* Try it
In the listing below, how many lines include "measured"? Give the number and no other text.
____ Data shown
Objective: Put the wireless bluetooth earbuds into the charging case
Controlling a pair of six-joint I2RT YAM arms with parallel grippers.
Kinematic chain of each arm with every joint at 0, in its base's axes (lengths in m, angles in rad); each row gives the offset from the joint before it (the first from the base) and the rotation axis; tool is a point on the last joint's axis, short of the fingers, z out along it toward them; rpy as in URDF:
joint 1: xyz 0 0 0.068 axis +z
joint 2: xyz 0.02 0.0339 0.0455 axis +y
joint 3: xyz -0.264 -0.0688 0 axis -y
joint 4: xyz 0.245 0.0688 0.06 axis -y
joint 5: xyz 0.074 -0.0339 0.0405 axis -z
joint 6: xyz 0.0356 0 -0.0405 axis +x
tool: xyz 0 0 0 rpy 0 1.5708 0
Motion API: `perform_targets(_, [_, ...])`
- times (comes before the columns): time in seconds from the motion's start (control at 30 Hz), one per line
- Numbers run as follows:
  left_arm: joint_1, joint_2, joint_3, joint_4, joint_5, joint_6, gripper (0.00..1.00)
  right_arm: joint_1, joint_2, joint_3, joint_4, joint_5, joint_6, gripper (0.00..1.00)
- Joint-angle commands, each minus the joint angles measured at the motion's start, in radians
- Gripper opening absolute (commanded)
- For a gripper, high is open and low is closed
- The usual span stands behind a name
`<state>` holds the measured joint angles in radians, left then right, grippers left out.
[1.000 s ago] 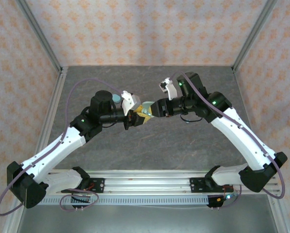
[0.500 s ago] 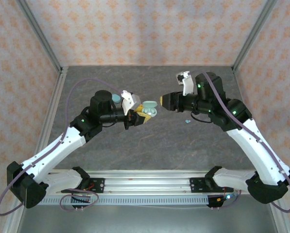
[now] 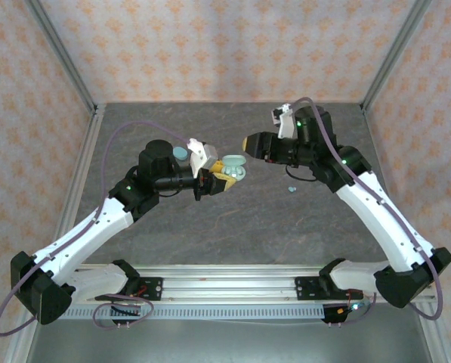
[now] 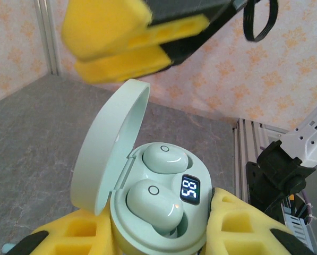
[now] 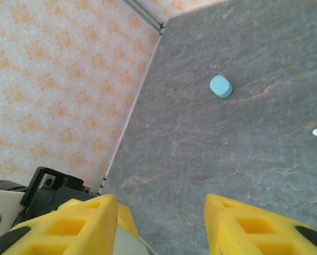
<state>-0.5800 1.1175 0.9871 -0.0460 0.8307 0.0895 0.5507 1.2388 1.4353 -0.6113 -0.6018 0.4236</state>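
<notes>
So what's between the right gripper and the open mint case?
Nothing. In the left wrist view the right gripper hangs above the raised lid of the mint case, bare air between.

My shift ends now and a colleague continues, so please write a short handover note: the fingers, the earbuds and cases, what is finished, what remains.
Left gripper: shut on the mint case, whose lid is open.
Right gripper: open, empty, apart from that case.
Done: two mint earbuds sit in the mint case's wells.
Left: close the lid. One teal-blue earbud lies loose on the table. A teal-blue case lies there too and seems closed.
</notes>
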Motion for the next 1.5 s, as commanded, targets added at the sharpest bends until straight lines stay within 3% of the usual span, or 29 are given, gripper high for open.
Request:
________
* Exercise answer
2